The cultural revisionists, the people who have made manufactured apathy an art form, have tried to take George Washington down. They have tried to mute and dilute the likes of Thomas Jefferson in the spirit of truth telling. They have portrayed men like George Patton as raving lunatics, omitting his intelligence, his courage and facts. They have taken the GI and turned him into either a drugged out psychopath or a doubtful coward. They have taken the central truths of who these men are and replaced them with unsympathetic caricatures or a small weak and ineffectual caricature. There are no brazen images, no independent thought besides self loathing or moments of personality deficiencies. None of it is the truth.
The great lie they tell us is that they are seeking truth, when what they are doing is creating their version of the truth. Omitting facts to sell the American people a lie. They do not want to celebrate America or her successes. The reasons are varied amongst these cultural manipulators but they all sell a hollow, vapid lie.
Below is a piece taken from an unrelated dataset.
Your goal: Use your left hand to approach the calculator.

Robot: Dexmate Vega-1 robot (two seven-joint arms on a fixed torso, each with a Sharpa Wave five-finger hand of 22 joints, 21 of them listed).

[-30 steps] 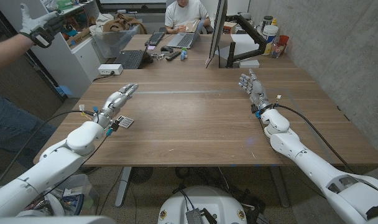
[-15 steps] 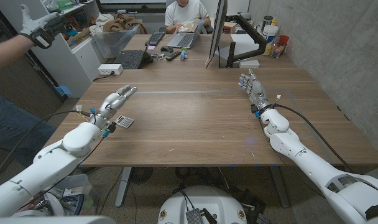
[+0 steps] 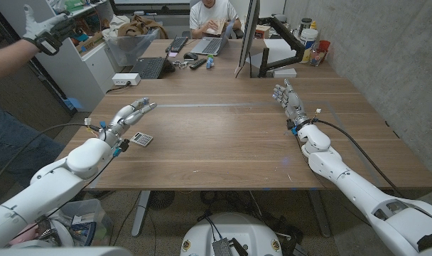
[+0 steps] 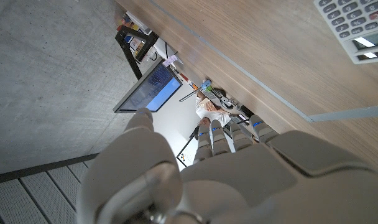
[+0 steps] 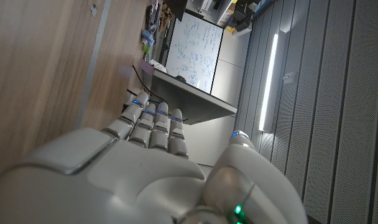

An American hero is a man of bold colors. Determined, and strong. He stands in the way of a problem and sometimes that problem is the establishment. America without her heroes which highlight her own boldness is a nation with no rudder: A lost soul. After years of this black hole of indifference and outright contempt by the media and the cultural elites Americans are finally catching on.
It is interesting to note that Vince Flynn, author of the Mitch Rapp series of books has seen his star rising on the literary scene while the publishing world suffers. Why? A simple answer suffices. Americans want their heroes. We inherently know who we are, and Flynn created a character that fills the void. A nation denied its opportunity to celebrate the likes of Congressional Medal of Honor winner Michael Murphy US Navy SEAL, KIA Afghanistan 2005, and others is dying to have her real identity reflected back at her. Rapp is that identity.
Real or mythological heroes fulfill a need that people have to validate their existence. When you read a chapter in one of Flynn’s books where Rapp says the thing we all want to say to the politician who has been standing in the way of getting a job done, or tells a petty pencil pushing bureaucrat where to go and how to get there, we cheer. When Rapp saves someone from being killed by a terrorist and then proceeds to issue swift justice to the terrorist, we cheer. Why? Because we see every value we live by celebrated. Our meritocracy, our sense of honor, our black and white way of looking at issues, and our independence is displayed in Mitch Rapp. In other words, everything good about America is there. These books reflect a truth about America that only fiction could reflect.
Rapp comes from that long line of heroes that came of age thousands of years ago on the battle fields before Troy. Every mythological hero has a basis in reality. And that hero is the corner stone of the culture he represents. It’s a beautiful and tragic symphony that has played over and over again from Achilles and his dual with Hector, to Aeneas taking up his duty to found a new Troy, to Beowulf and his struggle with the Dragon and now to Rapp.
The hero’s struggle never changes and that is the red thread that connects Rapp to the rest of the heroes that have filled Western Culture since Mycenae.. It is our mythological heroes that remind us of what is important, of a way of being, and give us a bar to reach, a truth to cling to, like his real brothers whom he is based on.